Book Review: In The Barren Ground by Loreth Anne White
Loreth Anne White may just be my favorite writer of crime thrillers at the moment. Her Angie Pallorino series is quite rightly one of Amazon’s best-sellers, but before Angie, there was Mountie cop Tana Larsson.
Twin Rivers, population 320, is the kind of town where secrets go to die. In the Barrens, a vast Canadian wilderness bordering the Arctic Circle, Tana Larsson doesn’t mind the cold or the endless winter nights. She’s got a secret of her own to keep. The mauling deaths of two scientists conducting environmental impact studies for a mining operation threatens to expose quite a few of Twin Rivers secrets, though… and some of them are worth killing for.
White has an incredibly descriptive style of writing, drawing pictures with her words that are so vivid you can almost feel the all-permeating cold, hear the shrieking wind of Arctic storms and the howl of wolves hunting in the night.
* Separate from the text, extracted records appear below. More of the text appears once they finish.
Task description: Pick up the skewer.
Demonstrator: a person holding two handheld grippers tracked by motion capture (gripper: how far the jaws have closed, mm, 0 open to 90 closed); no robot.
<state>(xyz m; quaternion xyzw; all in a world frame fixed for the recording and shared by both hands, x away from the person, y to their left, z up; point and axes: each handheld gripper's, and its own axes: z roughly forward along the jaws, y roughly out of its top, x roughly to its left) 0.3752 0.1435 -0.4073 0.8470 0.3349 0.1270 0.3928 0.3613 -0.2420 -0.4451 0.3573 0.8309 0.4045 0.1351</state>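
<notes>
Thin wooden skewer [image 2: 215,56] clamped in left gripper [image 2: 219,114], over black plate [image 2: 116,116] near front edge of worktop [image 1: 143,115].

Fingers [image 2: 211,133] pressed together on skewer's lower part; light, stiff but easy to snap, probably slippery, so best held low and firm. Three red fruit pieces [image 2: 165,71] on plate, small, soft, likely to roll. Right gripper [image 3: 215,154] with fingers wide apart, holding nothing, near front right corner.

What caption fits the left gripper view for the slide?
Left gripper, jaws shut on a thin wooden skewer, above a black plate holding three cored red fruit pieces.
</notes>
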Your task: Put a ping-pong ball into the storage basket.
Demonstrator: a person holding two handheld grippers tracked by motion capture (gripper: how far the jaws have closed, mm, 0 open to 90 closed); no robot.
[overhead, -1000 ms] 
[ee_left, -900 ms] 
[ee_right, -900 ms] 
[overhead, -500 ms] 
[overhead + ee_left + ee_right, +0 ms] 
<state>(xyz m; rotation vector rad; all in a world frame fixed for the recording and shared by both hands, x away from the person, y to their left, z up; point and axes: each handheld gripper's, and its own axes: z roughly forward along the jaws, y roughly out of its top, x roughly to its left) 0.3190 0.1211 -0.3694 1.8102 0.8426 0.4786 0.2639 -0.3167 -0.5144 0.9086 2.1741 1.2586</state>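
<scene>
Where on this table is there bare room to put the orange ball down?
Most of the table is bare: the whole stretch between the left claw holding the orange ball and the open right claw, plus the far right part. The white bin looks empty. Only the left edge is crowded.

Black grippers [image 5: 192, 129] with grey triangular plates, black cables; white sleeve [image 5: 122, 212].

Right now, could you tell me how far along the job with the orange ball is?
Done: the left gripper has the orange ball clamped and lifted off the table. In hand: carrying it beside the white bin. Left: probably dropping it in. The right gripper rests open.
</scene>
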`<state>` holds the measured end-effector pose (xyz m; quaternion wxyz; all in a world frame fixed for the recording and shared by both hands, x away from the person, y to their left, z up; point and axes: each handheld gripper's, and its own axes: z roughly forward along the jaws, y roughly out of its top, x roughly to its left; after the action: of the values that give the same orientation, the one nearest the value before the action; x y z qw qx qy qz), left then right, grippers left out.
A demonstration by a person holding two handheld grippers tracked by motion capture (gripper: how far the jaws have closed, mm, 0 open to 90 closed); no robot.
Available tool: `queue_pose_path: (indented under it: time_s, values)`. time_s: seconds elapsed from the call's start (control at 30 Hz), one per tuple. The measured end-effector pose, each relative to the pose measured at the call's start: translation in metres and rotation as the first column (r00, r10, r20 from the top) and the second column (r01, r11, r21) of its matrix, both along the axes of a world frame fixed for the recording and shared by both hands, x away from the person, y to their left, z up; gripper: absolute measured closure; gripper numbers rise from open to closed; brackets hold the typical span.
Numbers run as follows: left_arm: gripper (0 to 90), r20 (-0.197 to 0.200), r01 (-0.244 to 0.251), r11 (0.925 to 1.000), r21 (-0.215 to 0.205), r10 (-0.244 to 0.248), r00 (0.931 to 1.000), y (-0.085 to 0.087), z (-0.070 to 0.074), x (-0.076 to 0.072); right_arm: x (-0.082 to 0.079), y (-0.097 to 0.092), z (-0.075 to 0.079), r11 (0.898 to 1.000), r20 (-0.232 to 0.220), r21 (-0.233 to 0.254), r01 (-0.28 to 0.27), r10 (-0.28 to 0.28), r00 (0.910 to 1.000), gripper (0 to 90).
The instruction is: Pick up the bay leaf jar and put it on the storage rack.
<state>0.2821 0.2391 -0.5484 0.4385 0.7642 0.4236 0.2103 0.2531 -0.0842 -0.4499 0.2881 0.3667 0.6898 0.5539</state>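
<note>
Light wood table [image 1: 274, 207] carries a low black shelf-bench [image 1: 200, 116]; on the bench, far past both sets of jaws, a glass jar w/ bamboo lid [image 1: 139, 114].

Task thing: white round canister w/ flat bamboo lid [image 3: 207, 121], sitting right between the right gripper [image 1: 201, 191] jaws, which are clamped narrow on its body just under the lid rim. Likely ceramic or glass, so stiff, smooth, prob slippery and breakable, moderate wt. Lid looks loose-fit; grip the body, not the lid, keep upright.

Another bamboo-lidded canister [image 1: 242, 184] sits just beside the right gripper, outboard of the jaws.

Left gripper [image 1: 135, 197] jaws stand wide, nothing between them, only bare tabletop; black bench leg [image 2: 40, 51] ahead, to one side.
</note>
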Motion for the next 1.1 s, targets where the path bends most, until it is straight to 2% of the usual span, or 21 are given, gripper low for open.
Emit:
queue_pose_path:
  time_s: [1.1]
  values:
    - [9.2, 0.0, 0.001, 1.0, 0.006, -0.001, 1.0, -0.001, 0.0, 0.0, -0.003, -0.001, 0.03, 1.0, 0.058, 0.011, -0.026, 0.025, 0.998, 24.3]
With a healthy dollop of Native American lore mixed in with solid police detective work, Tana Larsson is doggedly determined to solve the case and get justice for the victims.
I had what I thought was a wild idea about the killer about halfway through the book which turned out to be correct, and looking back, it wasn’t that wild. Clues were there right from the beginning. It’s just that we’re so conditioned to believe serial killers are likely to fit a specific profile, a trap Larsson herself falls into as well, overlooking the real killer until it’s almost too late.
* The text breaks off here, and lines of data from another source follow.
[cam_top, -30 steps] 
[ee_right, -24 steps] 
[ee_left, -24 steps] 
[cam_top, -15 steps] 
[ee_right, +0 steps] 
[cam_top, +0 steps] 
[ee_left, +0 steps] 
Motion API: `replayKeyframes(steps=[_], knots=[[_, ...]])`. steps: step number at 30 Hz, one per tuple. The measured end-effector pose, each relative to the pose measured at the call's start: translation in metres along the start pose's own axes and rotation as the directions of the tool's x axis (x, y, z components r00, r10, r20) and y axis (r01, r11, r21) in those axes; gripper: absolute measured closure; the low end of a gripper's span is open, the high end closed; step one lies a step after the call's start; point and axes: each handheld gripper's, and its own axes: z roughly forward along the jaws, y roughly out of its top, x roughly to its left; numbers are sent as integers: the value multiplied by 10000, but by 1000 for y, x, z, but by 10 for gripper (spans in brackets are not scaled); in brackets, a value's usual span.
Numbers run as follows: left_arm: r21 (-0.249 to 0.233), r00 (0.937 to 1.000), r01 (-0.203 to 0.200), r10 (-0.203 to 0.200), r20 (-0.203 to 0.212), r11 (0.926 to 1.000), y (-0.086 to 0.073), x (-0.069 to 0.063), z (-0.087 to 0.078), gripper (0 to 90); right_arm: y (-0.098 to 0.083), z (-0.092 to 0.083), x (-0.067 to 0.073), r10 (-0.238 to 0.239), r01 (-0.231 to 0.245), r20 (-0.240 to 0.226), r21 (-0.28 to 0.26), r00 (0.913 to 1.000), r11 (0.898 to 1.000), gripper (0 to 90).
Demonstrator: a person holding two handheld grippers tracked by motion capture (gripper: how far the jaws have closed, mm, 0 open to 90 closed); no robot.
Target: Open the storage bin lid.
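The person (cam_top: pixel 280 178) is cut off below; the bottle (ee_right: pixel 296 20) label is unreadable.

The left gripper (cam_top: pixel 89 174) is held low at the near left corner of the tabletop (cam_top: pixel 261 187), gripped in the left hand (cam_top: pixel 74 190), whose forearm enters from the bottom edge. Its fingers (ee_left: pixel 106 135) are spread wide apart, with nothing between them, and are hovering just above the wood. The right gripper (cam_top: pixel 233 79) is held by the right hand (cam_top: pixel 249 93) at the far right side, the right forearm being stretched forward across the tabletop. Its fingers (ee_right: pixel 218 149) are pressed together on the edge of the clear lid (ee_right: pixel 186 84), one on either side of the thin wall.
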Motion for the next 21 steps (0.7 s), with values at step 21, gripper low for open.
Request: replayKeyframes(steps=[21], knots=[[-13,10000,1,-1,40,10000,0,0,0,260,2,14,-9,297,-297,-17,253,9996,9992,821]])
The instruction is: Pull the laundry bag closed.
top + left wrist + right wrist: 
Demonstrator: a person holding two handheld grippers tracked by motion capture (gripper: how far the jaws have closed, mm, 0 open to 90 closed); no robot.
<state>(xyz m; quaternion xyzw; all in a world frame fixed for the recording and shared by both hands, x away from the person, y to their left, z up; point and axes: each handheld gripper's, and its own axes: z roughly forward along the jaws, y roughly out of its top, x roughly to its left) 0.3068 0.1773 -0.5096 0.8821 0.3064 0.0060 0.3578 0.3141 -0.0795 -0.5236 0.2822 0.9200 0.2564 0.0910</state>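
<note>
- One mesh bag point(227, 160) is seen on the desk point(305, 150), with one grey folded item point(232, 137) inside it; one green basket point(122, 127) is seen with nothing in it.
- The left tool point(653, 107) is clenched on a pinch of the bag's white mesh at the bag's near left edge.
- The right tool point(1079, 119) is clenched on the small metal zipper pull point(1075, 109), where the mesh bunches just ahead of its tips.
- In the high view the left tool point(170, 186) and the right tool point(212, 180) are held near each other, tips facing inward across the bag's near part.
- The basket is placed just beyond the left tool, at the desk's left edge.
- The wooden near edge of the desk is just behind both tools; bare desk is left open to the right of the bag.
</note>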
Though this is billed as romantic suspense, there’s really only the barest thread of romance in it between Tana and Crash, a bush pilot she works with only reluctantly before discovering there’s a lot more to him than meets the eye. That said, I absolutely believed in the slow-burn romance and Crash’s attitude towards Tana and her unborn baby was wonderful; he was totally prepared to accept both of them as a package deal. If you don’t like romance with your mysteries by assured that there’s nothing more than a single kiss right at the very end, but if you do, then I don’t think you’ll be too disappointed either.
Overall this is an incredible read, one which will transport you to the chill heart of the Canadian tundra, where strange, predatory things lurk in the long darkness and the wolves will clean up whatever remains. Atmospheric and chilling, this is definitely a 5-star read.